[This blog post is an excerpt from a recent TSI commentary]
The title of this discussion is a trick question. The reason is that while rising interest rates put downward pressure on some stock market sectors during some periods, it is not clear that rising interest rates bring about major, broad-based stock market declines. After all, the secular equity bull market that began in the early-to-mid 1940s and ended in the mid-to-late 1960s unfolded in parallel with a rising interest-rate trend.
The conventional wisdom that rising interest rates eventually become a major problem for the stock market exists for two inter-related reasons. First, there is a strong tendency for major equity market declines to be preceded by a sustained and substantial tightening of monetary conditions.
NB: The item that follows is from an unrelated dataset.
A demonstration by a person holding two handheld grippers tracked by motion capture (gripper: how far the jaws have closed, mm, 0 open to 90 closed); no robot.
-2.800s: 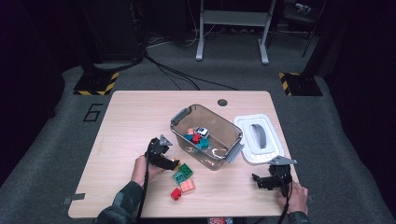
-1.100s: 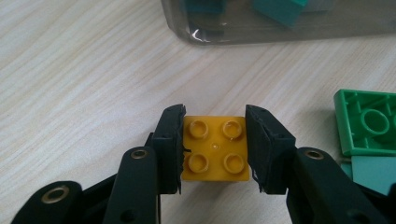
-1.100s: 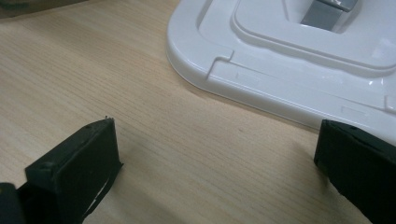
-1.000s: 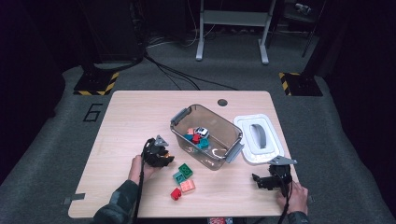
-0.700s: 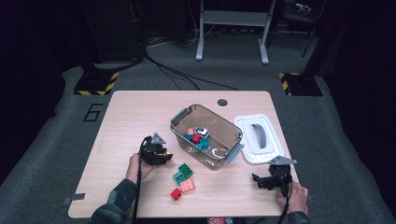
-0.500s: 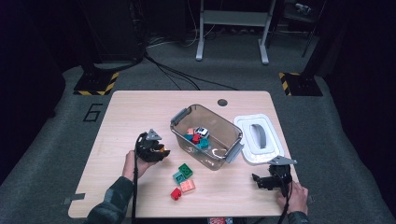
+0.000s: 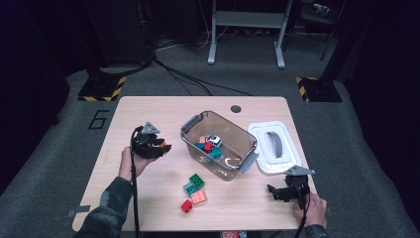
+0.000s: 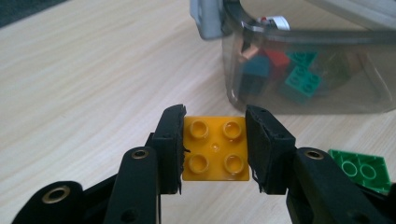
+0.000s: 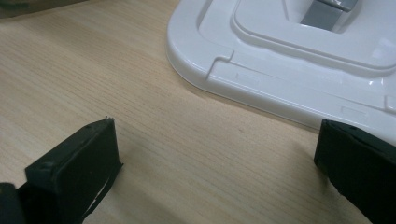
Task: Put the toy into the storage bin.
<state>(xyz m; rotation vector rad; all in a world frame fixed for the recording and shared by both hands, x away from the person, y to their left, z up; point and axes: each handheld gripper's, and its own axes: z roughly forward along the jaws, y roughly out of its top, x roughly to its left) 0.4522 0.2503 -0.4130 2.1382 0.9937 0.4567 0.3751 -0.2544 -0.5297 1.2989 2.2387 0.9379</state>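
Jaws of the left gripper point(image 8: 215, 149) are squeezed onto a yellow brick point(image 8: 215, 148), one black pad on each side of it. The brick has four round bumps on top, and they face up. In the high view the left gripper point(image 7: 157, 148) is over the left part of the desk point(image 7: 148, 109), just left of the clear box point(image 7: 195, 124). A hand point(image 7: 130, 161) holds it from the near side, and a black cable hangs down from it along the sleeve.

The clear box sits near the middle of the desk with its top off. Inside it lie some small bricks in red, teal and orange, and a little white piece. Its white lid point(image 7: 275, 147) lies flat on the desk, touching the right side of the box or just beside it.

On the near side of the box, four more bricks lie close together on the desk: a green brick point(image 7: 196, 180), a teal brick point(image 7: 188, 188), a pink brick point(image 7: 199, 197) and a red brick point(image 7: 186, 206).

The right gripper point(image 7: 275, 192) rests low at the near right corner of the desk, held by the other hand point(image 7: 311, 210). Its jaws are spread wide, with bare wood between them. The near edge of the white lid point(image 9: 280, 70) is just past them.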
Second, it is common for a substantial tightening of monetary conditions to be accompanied by rising interest rates.
However, a sustained and substantial tightening of monetary conditions would bring about major weakness in the stock market even if interest rates were low or falling. This, in essence, is what happened during 2007-2008. The corollary is that a rising interest-rate trend would never become a major problem for the overall stock market as long as monetary conditions remained sufficiently accommodative.
The point is that when assessing the prospects of the stock market we should be more concerned about monetary conditions than interest rates, because it isn’t a given that rising interest rates indicate tightening monetary conditions or that falling interest rates indicate loosening monetary conditions. How, then, do we know the extent to which monetary conditions are tight or loose?
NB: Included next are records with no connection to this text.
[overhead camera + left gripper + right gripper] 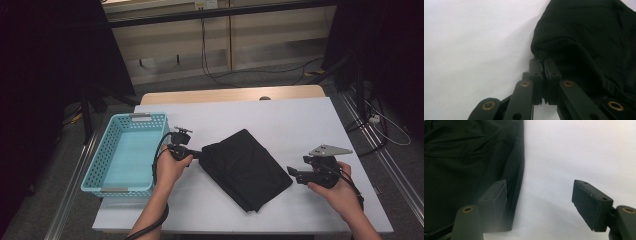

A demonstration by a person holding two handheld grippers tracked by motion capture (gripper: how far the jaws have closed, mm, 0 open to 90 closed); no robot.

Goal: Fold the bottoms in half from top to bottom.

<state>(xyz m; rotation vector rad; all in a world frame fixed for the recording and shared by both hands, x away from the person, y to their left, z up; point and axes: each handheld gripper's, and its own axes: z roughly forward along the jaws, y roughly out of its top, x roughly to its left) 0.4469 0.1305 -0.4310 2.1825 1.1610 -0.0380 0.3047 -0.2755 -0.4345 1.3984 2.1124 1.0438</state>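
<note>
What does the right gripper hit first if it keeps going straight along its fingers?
Probably the folded black cloth: the right gripper points at its near edge, fingers open, one finger already over the cloth's border. Depth is unclear, so it may skim the white table first.

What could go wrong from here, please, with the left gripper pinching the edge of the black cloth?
The left gripper seems to hold only a thin fold at the corner of the black cloth, so it could slip free when pulled. The right gripper is open beside the far edge; lifted one-sided, the cloth may unfold before reaching the basket.
</note>
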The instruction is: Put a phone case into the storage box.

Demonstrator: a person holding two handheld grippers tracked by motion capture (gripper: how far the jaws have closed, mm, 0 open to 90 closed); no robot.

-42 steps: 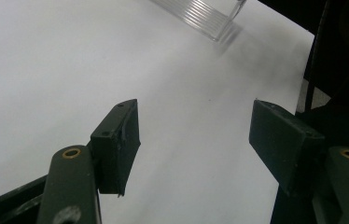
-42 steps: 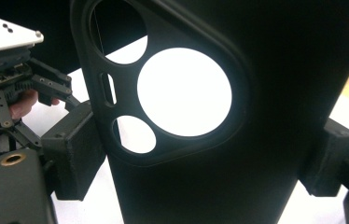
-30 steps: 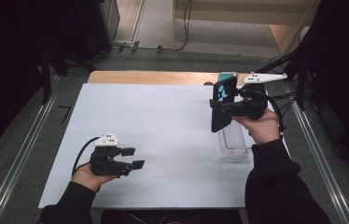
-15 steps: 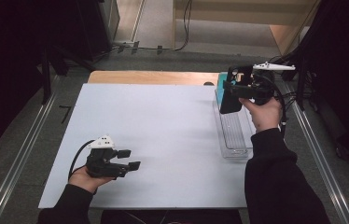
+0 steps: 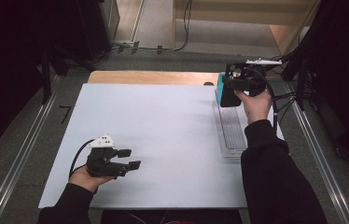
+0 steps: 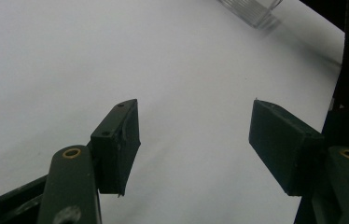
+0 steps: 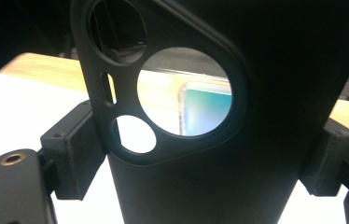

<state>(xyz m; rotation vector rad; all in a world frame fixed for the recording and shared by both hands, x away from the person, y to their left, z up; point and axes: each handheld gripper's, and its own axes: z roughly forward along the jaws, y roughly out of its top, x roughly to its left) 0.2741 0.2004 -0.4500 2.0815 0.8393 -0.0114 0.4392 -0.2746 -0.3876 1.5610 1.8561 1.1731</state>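
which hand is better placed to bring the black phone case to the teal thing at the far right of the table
Right. The right tongs are already shut on the black phone case, held right beside the teal thing. The left tongs hang open and empty at the near left of the table.

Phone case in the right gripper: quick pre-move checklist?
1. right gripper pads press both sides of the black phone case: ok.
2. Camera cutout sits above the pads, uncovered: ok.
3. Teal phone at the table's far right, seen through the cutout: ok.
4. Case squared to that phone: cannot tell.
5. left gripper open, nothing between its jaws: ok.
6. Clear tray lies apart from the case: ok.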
One of the most important indicators, albeit not the only useful indicator, is the growth rate of the money supply itself.
Good economic theory informs us that rapidly inflating the money supply leads to a period of unsustainable economic vigour called a boom, and that the boom begins to unravel after the monetary inflation rate slows. Over the past 25 years, booms have begun to unravel within 12 months of the year-over-year growth rate of G2 (US plus eurozone) money supply dropping below 6%.
The following chart shows the year-over-year growth rate of G2 True Money Supply (TMS), with a horizontal red line drawn to mark the 6% growth level mentioned above and vertical red lines drawn to mark the official starting times of US recessions. In the typical sequence, there is a decline in the G2 monetary inflation rate below 6%, followed within 12 months by the start of an economic bust (the unravelling of the monetary-inflation-fuelled boom), followed within 12 months by an official recession.
The time from a decline in the G2 monetary inflation rate to below 6% to the start of a recession can be two years or even longer, but the broad stock market tends to struggle from the time that the boom begins to unravel. This typically occurs within 12 months of the monetary inflation rate dropping below 6%, regardless of what’s happening with interest rates.
Now, it’s likely that the unravelling of the current boom will begin with the monetary inflation rate at a higher level than in the past. However, with the G2 TMS growth rate well into all-time high territory and still trending upward it is too soon (to put it mildly) to start preparing for an equity bear market.